------ Given data

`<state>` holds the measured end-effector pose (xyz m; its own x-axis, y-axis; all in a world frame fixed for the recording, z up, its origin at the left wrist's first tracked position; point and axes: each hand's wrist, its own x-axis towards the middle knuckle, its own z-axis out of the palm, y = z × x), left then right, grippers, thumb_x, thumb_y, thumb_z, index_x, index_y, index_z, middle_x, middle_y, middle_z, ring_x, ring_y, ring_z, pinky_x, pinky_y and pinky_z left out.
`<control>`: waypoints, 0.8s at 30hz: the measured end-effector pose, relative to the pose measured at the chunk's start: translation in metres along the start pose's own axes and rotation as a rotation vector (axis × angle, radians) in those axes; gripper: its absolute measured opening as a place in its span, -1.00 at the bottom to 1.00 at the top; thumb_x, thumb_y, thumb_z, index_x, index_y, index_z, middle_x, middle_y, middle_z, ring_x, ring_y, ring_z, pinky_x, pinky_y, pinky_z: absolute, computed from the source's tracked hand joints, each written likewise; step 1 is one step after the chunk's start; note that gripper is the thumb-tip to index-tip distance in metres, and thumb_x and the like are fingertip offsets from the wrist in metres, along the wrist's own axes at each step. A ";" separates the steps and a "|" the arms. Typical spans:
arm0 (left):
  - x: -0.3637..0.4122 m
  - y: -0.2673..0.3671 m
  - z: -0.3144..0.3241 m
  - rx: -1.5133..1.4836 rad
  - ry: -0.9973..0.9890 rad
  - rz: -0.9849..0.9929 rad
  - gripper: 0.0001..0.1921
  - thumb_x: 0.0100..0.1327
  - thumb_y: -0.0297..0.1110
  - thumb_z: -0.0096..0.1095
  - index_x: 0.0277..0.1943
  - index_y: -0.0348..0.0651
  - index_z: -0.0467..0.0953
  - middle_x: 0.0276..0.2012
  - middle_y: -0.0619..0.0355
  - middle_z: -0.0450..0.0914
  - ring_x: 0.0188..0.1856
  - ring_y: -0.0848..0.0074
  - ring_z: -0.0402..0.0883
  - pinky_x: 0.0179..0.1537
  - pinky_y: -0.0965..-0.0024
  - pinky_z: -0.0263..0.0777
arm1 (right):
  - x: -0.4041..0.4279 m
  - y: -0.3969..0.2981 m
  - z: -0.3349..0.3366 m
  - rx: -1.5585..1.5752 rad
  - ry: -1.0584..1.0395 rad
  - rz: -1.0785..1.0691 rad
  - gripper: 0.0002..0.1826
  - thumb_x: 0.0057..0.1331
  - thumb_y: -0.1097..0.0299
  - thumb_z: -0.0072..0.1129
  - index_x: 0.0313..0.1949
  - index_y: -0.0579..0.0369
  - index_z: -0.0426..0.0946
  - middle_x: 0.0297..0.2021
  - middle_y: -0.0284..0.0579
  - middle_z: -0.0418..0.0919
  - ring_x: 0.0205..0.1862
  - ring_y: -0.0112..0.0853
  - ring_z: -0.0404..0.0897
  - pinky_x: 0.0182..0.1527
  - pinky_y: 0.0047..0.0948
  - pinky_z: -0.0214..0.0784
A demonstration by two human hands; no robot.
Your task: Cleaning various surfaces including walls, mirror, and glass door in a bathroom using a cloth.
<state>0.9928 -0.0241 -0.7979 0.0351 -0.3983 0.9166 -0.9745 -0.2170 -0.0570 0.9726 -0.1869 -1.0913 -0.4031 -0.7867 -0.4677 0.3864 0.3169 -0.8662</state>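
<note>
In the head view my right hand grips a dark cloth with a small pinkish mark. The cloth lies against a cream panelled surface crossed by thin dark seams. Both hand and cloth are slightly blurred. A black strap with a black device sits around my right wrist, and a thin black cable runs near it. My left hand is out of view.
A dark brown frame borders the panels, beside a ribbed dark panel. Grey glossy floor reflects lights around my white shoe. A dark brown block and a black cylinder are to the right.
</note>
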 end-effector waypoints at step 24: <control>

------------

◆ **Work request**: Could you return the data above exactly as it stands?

◆ **Solution to this task**:
`<state>` holds the measured end-effector pose (xyz m; its own x-axis, y-axis; all in a world frame fixed for the recording, z up, its origin at the left wrist's first tracked position; point and axes: each hand's wrist, its own x-axis towards the middle knuckle, its own z-axis out of the palm, y = z × x), left then right, grippers, thumb_x, thumb_y, thumb_z, index_x, index_y, index_z, middle_x, middle_y, middle_z, ring_x, ring_y, ring_z, pinky_x, pinky_y and pinky_z left out.
`<control>`: waypoints, 0.8s at 30hz: the measured end-effector pose, relative to the pose measured at the chunk's start: translation in metres along the start pose's own axes and rotation as a rotation vector (axis × angle, radians) in those axes; gripper: its absolute measured opening as a place in its span, -1.00 at the bottom to 1.00 at the top; thumb_x, thumb_y, thumb_z, index_x, index_y, index_z, middle_x, middle_y, middle_z, ring_x, ring_y, ring_z, pinky_x, pinky_y, pinky_z: absolute, computed from the source's tracked hand joints, each written likewise; step 1 is one step after the chunk's start; note that gripper is the thumb-tip to index-tip distance in metres, and thumb_x and the like are fingertip offsets from the wrist in metres, along the wrist's own axes at each step. A ";" separates the steps and a "|" the arms. Typical spans:
arm0 (left):
  - x: -0.3637..0.4122 m
  - y: -0.2673..0.3671 m
  - z: -0.3144..0.3241 m
  - rx: -1.5133..1.4836 rad
  - ry: -0.9973..0.9890 rad
  - rz: -0.9849..0.9929 rad
  - gripper: 0.0001..0.1921
  - thumb_x: 0.0100..0.1327
  - thumb_y: -0.0297..0.1110
  - thumb_z: -0.0096..0.1095
  - index_x: 0.0277..0.1943
  - index_y: -0.0348..0.0651
  - index_z: -0.0467..0.0953
  - middle_x: 0.0276..0.2012
  - middle_y: -0.0619..0.0355
  - middle_z: -0.0450..0.0914
  - ring_x: 0.0188..0.1856
  - ring_y: -0.0848..0.0074
  - ring_z: -0.0402..0.0883
  - pinky_x: 0.0179..0.1537
  - pinky_y: -0.0965..-0.0024
  - pinky_z: -0.0263..0.0777
arm1 (right):
  - x: -0.4041..0.4279 m
  - y: -0.3969..0.2981 m
  - z: -0.3349..0.3366 m
  - rx: -1.5585..1.5752 rad
  - ry: -1.0584..1.0395 rad
  - rz: -1.0785..1.0691 rad
  - gripper: 0.0002..0.1826
  - thumb_x: 0.0057..0.1331
  - thumb_y: -0.1097..0.0299
  - thumb_z: -0.0072..0.1129
  - index_x: 0.0313..0.1949
  - index_y: -0.0579..0.0369
  - index_z: -0.0426..0.0946
  - middle_x: 0.0297..0.2021
  - middle_y: -0.0284..0.0579
  - middle_z: -0.0418..0.0919
  - ring_x: 0.0205..0.1862
  - ring_y: -0.0112..0.0853
  - ring_z: -0.0404..0.0897
  - pinky_x: 0.0182..0.1527
  - pinky_y: 0.0047..0.0948
  - pinky_z: -0.0214..0.0784
A demonstration by two human hands; no robot.
Your task: Cleaning various surfaces including walls, mirror, and glass door in a bathroom using a cloth.
<state>0.9928 -0.0241 -0.7979 0.0351 -0.3983 0.9166 -0.9745 -0.2170 -0.0570 0.9726 -0.1869 -1.0913 -0.4031 -0.7867 -0.4677 0.3864 0.3169 -0.8662</state>
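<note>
In the head view my right hand grips a dark cloth with a small pinkish mark. The cloth lies against a cream panelled surface crossed by thin dark seams. Both hand and cloth are slightly blurred. A black strap with a black device sits around my right wrist, and a thin black cable runs near it. My left hand is out of view.
A dark brown frame borders the panels, beside a ribbed dark panel. Grey glossy floor reflects lights around my white shoe. A dark brown block and a black cylinder are to the right.
</note>
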 end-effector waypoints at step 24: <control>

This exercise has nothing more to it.